In his works, al-Suhrawardi had criticized this view at length and contended that a single specific essence may have a range of intensity and need not be replaced by another specific essence, while a qualitative intensification takes place. Thus, when black color intensifies, not only does “blackness” but also “black” remain the same, yet a qualitative increase has taken place. Similarly, “animal” remains the same yet animality can increase or decrease. In other words, all essences are capable of “more or less” or ''increase and decrease”: an animal can be more of an animal than another. and a man more of a man than another. Indeed, for al-Suhrawardi, the category of “more or less” is the most basic and ultimately the only category applicable to the range of reality:

The animalness of man, for example, is more perfect than the animalness of a mosquito. One cannot deny that the one is more perfect than the other merely on the ground that in conventional language one cannot say, 'the animalness of this is greater than that of the other.'

The opponents' statement that one cannot say 'This is more perfect in point of essence than the other' is based on imprecisions in the conventional language.32

Sadra has taken over this doctrine of “more perfect and less perfect” as the basis of his philosophy of existence. But in Sadra this principle undergoes two fundamental changes. The first is that this principle, called tashkik, is applied not to essence but primarily to existence - since existence is the only original reality - and only derivatively to essences. We have seen that while all existence is unique, essences are characterized by universality in the mind.
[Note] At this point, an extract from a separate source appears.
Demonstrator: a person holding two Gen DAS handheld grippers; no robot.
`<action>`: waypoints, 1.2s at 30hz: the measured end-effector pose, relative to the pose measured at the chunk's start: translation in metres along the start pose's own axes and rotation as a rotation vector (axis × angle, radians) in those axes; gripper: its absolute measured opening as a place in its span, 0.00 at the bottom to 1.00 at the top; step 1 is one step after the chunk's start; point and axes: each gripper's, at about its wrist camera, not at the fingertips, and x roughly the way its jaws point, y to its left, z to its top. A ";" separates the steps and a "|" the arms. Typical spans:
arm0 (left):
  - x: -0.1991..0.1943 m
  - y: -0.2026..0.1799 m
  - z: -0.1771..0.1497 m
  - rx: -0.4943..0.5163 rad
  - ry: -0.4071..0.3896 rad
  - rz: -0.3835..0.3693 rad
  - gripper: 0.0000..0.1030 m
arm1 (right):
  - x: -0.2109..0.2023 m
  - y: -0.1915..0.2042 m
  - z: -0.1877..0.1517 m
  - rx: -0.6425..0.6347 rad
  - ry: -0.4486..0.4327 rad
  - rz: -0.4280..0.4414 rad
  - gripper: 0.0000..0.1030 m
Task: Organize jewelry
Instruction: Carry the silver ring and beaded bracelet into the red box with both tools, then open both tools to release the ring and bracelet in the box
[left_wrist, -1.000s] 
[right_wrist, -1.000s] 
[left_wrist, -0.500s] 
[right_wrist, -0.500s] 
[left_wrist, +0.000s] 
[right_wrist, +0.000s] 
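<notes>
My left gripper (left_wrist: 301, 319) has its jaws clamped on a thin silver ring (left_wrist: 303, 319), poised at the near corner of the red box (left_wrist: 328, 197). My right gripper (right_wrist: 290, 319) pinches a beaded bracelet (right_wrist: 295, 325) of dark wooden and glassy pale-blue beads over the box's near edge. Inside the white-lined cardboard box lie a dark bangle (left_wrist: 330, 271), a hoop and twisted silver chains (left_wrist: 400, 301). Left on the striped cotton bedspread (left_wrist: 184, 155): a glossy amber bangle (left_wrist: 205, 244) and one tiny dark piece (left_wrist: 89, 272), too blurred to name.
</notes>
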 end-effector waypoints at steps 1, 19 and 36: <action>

Hence, whereas essences are univocal, existence is equivocal or ambiguous(mutashakkik.) When something is characterized by such ambiguity, it, by virtue of being a principle of identity acts as the principle of difference - not that it is a principle of identity in one sense or respect and a principle of difference in another sense or respect(ma bihi'l ittifaq huwa 'ain ma bihi'l ikhtilaf) .33 Only existence is such a principle, for it is the nature of existence and existence alone to create identity-in-difference:

Now that you are convinced that existence is one single reality which has no genus and no differentia and it is identically the same in all things and its self-manifesting instances do not differ in their very nature, nor do they differ through additional instantiating factors(huwiyat) - rather, these instantiating factors are identical with their very nature... you must conclude, therefore, that these existential instances (which are identical in nature) are (at the same time and by virtue of the same nature) different from one another in terms of priority and posteriority, perfection and imperfection, strength and weakness.34

The second all-important point of difference with al-Suhrawardi is that existence is not only ambiguous, it is systematically ambiguous.35 This is because existence is not static but in perpetual movement. This movement is from the more general(àmm) , the more indeterminate(mubham,) and the more diffuse levels of being to the more concrete(khass) , determinate, and integrated or “simple” forms of existence. Every prior form of existence behaves like genus or matter and is swallowed up into the concreteness of the posterior form which behaves like differentia or form. This movement from the less perfect to the more perfect is, further, uni-directional and irreversible, for existence never moves backwards. We shall see later in the discussion of eschatology in Part III that Sadra also rejects the reincarnation of human souls in animals on the basis of this theory.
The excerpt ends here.